=== Begin Enclosure ===
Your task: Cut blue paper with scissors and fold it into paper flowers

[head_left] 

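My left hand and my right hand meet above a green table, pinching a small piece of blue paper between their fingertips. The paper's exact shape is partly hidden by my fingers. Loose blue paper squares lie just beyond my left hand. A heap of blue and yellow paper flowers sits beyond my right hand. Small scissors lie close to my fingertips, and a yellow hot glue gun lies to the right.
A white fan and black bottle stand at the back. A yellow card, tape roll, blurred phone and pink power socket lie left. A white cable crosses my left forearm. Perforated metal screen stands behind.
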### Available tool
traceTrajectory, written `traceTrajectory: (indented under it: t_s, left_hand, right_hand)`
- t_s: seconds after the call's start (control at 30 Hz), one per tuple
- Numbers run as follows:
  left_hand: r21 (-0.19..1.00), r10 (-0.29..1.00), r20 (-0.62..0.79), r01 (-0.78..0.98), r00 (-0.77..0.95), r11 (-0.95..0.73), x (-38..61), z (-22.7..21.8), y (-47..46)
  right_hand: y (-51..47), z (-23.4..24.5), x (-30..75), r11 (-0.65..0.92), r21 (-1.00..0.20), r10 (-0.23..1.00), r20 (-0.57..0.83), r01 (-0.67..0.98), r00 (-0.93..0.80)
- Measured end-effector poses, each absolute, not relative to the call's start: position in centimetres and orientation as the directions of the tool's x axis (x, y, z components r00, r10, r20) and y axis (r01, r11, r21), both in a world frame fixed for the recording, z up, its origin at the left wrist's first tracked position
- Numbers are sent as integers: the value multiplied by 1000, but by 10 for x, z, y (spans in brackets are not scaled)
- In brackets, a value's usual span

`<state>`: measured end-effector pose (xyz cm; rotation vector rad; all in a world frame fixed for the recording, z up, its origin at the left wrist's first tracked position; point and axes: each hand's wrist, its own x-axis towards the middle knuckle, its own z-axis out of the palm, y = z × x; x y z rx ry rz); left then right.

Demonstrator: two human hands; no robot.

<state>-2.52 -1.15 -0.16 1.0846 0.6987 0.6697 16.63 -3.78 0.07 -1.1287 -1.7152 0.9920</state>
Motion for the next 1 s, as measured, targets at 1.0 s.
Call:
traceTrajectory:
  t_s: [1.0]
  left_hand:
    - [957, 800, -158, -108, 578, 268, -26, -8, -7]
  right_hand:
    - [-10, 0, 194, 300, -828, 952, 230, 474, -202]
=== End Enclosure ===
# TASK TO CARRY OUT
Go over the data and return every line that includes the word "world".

# REPLY TO THE TASK
- Measured end-effector poses, each absolute, not relative to the call's start: position in centimetres and orientation as the directions of the tool's x axis (x, y, z components r00, r10, r20) and y axis (r01, r11, r21), both in a world frame fixed for the recording, z up, its origin at the left wrist's first tracked position
`<state>`: measured end-effector pose (xyz cm; rotation vector rad; all in a world frame fixed for the recording, z up, its origin at the left wrist's first tracked position; point and axes: each hand's wrist, its own x-axis towards the middle knuckle, its own z-axis out of the palm, y = z × x; x y z rx ry rz); left then right.

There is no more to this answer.